I. PROCEDURE EN RETENTION
Les délais sont raccourcis :
1 mois pour la saisine.
15 jours pour la réponse.
6 semaines pour le transfert.

I. LE RECOURS CONTRE LA DECISION DE TRANSFERT
Trois options :
un recours en annulation de plein droit suspensif.
une procédure d’examen d’office par un juge avec suspension de l’exécution.
une procédure de suspension en urgence à la demande du demandeur (type référé avec droit de rester sur le territoire)

I. LE RECOURS CONTRE LA DECISION DE TRANSFERT AUPRES DU TRIBUNAL ADMINISTRATIF
doit être exercé dans un délai de 15 jours après la réception de la décision.
le juge administratif statue dans un délai de 15 jours.
le recours exercé contre la décision de transfert interrompt le délai de transfert de 6 mois.
En rétention :
recours exercé dans une délai de 48 heures.
réponse du juge dans un délai de 72 heures.

Si le TA rejette le recours, le délai de 6 mois court à compter de la notification du jugement.
Si le TA annule la décision préfectorale, la loi prévoit un réexamen par le Préfet et la jurisprudence prévoit 2 hypothèses :
1. s’il s’agit d’une annulation sur le fond, la procédure s’arrête et la personne est admise à faire sa demande d’asile en France et si elle a déjà été transférée elle peut revenir.
2. s’il s’agit d’une annulation en raison d’un vice de forme, le Préfet peut dans le délai de transfert (s’il court toujours) reprendre une nouvelle décision en purgeant ce vice.

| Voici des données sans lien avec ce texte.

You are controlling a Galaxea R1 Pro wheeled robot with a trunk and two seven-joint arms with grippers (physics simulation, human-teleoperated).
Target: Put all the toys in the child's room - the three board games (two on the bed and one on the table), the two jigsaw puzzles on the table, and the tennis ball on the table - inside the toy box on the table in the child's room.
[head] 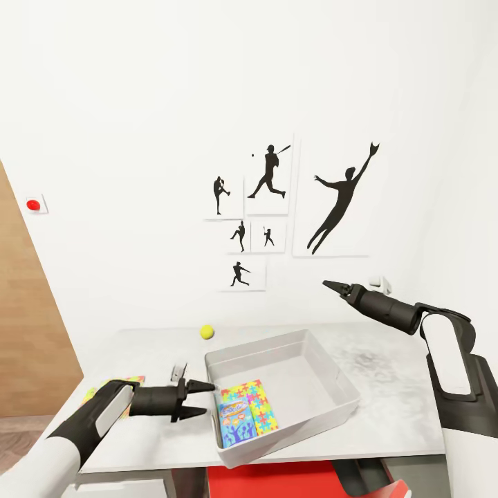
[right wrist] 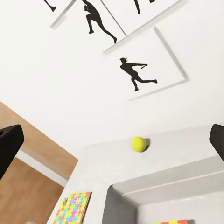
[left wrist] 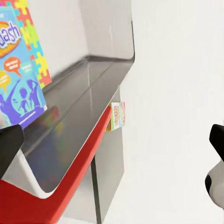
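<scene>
I am looking down at the bench (head: 387,387) with the grey toy box (head: 332,408) in the middle of it. A jigsaw puzzle box (head: 257,404) and a blue board game (head: 235,420) already lie flat in the near corner of the toy box, so part of my job looks done. My left gripper (head: 200,400) sits just beside the near left wall of the toy box with its fingers apart and nothing between them; I think it is there because it just let something go inside. The tennis ball (head: 207,332) is on the bench behind the toy box, near the wall, well apart from both arms. My right gripper (head: 333,286) hangs high in the air over the far side of the bench, pointing toward the ball; from the wrist view its fingers are spread wide and hold nothing. Another colourful jigsaw puzzle (right wrist: 73,208) lies flat on the bench near its left edge, outside the toy box. I judge the ball is the next easy thing for my right arm to reach.
</scene>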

Le délai de transfert n’est pas prolongé.
le Préfet peut faire appel d’un jugement annulant la décision de transfert auprès de la Cour
d’Appel et le délai de transfert court à compter de la notification de l’arrêt de la Cour.

NB. La pratique préfectorale est une notification tardive des décisions de transfert (parfois 3 jours avant l’expiration du délai de transfert) la saisine du juge administratif aura pour conséquence en cas de rejet du recours, une prolongation de la procédure Dublin.

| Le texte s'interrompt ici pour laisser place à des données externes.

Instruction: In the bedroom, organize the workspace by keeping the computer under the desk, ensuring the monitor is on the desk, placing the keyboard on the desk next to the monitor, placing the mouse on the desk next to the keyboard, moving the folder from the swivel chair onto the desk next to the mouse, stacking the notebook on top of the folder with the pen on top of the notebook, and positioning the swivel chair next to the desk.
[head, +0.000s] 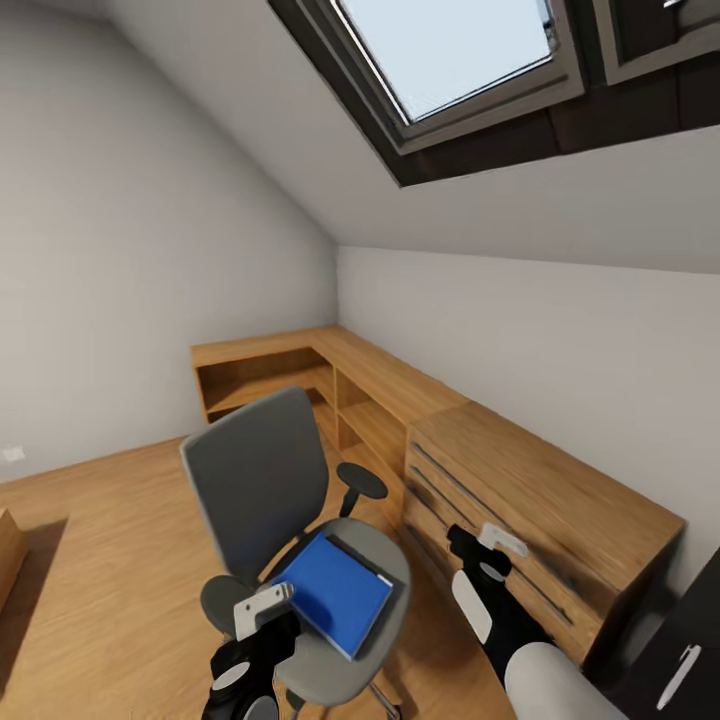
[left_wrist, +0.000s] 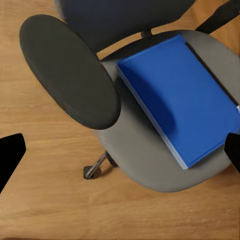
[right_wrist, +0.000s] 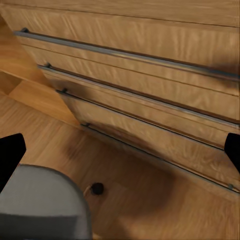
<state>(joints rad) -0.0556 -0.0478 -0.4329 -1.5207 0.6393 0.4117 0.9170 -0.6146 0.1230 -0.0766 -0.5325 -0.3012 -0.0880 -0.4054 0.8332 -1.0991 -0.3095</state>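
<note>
Your left gripper (head: 262, 608), fingers spread, hangs over the swivel chair (head: 262, 470); blue folder (head: 335, 592) on its seat, wood floor (head: 100, 560) beneath; right gripper (head: 488, 552) likewise spread.

The swivel chair (head: 300, 530) stands on the floor (head: 90, 560), left of the wooden drawer unit (head: 540, 520). The folder (head: 335, 592) lies flat on its seat, before the backrest. Behind the chair, low shelving (head: 290, 375) runs into the corner. A pen (head: 680, 675), perhaps, lies at far right.
</note>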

I. LES MODALITES DE TRANSFERT

A. Transfert à l’initiative du demandeur :
Il doit être consenti et l’étranger reçoit un laisser-passer, une date et un point de RDV dans le pays d’accueil. Il peut prendre contact avec l’OFII pour un accompagnement et une aide au retour

B. Transfert avec départ contrôlé :
L’étranger est accompagné par la police jusqu’à l’embarquement avec un laissez-passer

C. Transfert sous escorte
L’étranger est accompagné par la police jusqu’à la remise aux autorités du pays d’accueil
Le délai de transfert est de 6 mois, qui peut-être prolongé de 6 mois en cas de détention, de 12 mois en cas de fuite.
Le Préfet doit informer de la prolongation du délai l’Etat d’accueil avant l’expiration du délai normal et il doit aussi l’informer de la fuite de l’étranger qui ne s’est pas rendu aux convocations de la Préfecture, du commissariat ……

CONCLUSION

Contrairement aux pratiques préfectorales le règlement Dublin III ne s’applique pas systématiquement au demandeurs d’asile dont les empreinte digitales ont été enregistrées par EURODAC.

La contestation de ce placement dans la situation de « dubliné » peut se faire par recours gracieux auprès du Préfet ou par recours au TA européen à leur arrivée.